-- Recorded data --
▼

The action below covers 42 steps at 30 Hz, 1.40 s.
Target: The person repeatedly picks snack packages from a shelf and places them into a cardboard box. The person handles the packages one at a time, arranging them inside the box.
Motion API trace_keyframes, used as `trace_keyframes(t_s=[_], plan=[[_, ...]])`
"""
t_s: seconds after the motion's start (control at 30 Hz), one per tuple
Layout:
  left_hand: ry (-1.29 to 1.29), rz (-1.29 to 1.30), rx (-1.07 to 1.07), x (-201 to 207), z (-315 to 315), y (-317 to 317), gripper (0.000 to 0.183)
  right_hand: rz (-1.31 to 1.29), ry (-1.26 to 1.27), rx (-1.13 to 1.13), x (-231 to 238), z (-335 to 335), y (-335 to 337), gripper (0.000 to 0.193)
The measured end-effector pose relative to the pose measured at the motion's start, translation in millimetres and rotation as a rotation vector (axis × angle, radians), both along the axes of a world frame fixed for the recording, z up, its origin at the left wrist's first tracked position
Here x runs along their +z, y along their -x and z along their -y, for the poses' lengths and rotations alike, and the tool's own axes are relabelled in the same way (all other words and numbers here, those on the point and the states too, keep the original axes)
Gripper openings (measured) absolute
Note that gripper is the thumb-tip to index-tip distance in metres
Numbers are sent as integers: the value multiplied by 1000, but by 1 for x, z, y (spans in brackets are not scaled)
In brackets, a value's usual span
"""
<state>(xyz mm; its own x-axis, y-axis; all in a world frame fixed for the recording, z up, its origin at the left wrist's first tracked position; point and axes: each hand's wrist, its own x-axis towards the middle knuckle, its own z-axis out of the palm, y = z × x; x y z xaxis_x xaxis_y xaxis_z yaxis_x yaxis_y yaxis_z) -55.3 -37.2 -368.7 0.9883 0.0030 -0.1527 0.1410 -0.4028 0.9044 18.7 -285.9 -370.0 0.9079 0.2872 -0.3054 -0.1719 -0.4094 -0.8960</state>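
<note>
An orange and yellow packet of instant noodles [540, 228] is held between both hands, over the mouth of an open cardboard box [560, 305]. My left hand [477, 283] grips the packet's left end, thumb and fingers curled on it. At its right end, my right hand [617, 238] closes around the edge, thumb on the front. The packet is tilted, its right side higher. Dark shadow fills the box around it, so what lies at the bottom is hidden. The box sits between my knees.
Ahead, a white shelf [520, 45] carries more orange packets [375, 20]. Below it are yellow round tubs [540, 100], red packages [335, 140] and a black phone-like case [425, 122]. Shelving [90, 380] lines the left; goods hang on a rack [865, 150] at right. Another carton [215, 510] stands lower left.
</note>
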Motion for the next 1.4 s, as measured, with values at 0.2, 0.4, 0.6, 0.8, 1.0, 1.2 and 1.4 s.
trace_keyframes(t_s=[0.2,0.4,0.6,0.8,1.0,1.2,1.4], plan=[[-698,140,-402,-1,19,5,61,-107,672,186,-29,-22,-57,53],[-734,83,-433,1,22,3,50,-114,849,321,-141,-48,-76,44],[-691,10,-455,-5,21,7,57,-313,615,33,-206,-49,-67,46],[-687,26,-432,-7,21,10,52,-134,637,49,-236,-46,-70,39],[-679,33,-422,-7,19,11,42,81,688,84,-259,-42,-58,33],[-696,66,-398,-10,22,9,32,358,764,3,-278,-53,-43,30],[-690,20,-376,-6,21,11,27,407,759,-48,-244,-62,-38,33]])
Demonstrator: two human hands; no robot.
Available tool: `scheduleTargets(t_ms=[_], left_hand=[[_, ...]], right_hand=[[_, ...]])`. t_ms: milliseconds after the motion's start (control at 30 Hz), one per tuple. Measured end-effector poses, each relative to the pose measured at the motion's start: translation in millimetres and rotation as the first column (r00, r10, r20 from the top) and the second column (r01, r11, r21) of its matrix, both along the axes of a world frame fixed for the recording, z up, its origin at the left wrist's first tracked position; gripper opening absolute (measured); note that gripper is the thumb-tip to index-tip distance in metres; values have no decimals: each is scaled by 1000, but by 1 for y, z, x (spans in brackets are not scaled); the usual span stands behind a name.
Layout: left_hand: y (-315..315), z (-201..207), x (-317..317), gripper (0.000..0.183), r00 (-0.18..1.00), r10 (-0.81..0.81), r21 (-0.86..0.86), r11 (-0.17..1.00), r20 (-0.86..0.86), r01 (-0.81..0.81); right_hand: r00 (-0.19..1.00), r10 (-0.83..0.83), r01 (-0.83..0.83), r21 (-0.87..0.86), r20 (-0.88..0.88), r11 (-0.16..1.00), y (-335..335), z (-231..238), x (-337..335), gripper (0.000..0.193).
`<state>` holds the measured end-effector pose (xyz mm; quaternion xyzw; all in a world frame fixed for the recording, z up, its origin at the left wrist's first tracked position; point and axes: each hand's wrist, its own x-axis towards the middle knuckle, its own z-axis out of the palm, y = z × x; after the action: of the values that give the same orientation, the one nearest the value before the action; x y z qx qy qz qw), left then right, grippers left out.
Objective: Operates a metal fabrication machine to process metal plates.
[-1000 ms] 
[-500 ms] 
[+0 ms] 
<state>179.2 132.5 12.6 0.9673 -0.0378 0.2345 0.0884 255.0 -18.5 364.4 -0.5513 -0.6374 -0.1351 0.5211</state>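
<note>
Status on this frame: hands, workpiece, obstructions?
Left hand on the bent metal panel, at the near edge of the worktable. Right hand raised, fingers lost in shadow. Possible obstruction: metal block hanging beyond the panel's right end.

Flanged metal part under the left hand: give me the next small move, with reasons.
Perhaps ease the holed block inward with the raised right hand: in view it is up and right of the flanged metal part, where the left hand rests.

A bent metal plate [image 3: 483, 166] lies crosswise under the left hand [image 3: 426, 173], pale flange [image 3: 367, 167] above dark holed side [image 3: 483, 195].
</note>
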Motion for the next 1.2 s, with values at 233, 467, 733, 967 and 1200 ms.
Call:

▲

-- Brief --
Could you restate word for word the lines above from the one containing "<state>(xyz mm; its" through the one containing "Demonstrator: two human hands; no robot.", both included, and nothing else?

-- Reply to the exercise --
<state>(xyz mm; its own x-axis, y-axis; all in a world frame fixed for the recording, z up, its origin at the left wrist's first tracked position; point and axes: each hand's wrist, its own x-axis towards the middle knuckle, its own z-axis out of the palm, y = z × x; x y z xaxis_x xaxis_y xaxis_z yaxis_x yaxis_y yaxis_z) -55.3 -37.2 -368.7 0.9883 0.0030 -0.1527 0.1410 -0.4028 0.9044 18.7 -285.9 -370.0 0.9079 0.2872 -0.3054 -0.1719 -0.4094 -0.8960</state>
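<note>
An orange and yellow packet of instant noodles [540, 228] is held between both hands, over the mouth of an open cardboard box [560, 305]. My left hand [477, 283] grips the packet's left end, thumb and fingers curled on it. At its right end, my right hand [617, 238] closes around the edge, thumb on the front. The packet is tilted, its right side higher. Dark shadow fills the box around it, so what lies at the bottom is hidden. The box sits between my knees.
Ahead, a white shelf [520, 45] carries more orange packets [375, 20]. Below it are yellow round tubs [540, 100], red packages [335, 140] and a black phone-like case [425, 122]. Shelving [90, 380] lines the left; goods hang on a rack [865, 150] at right. Another carton [215, 510] stands lower left.
</note>
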Motion for the next 1.4 s, as measured, with values at 0.2, 0.4, 0.6, 0.8, 1.0, 1.2 and 1.4 s.
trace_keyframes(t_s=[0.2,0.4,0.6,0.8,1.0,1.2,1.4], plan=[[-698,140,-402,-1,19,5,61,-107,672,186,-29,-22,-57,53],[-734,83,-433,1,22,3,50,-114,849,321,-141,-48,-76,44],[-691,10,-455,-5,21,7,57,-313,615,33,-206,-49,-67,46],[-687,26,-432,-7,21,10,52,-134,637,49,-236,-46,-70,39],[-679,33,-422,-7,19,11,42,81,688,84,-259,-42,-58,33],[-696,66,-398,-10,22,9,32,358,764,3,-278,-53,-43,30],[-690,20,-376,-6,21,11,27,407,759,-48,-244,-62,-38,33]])
Demonstrator: two human hands; no robot.

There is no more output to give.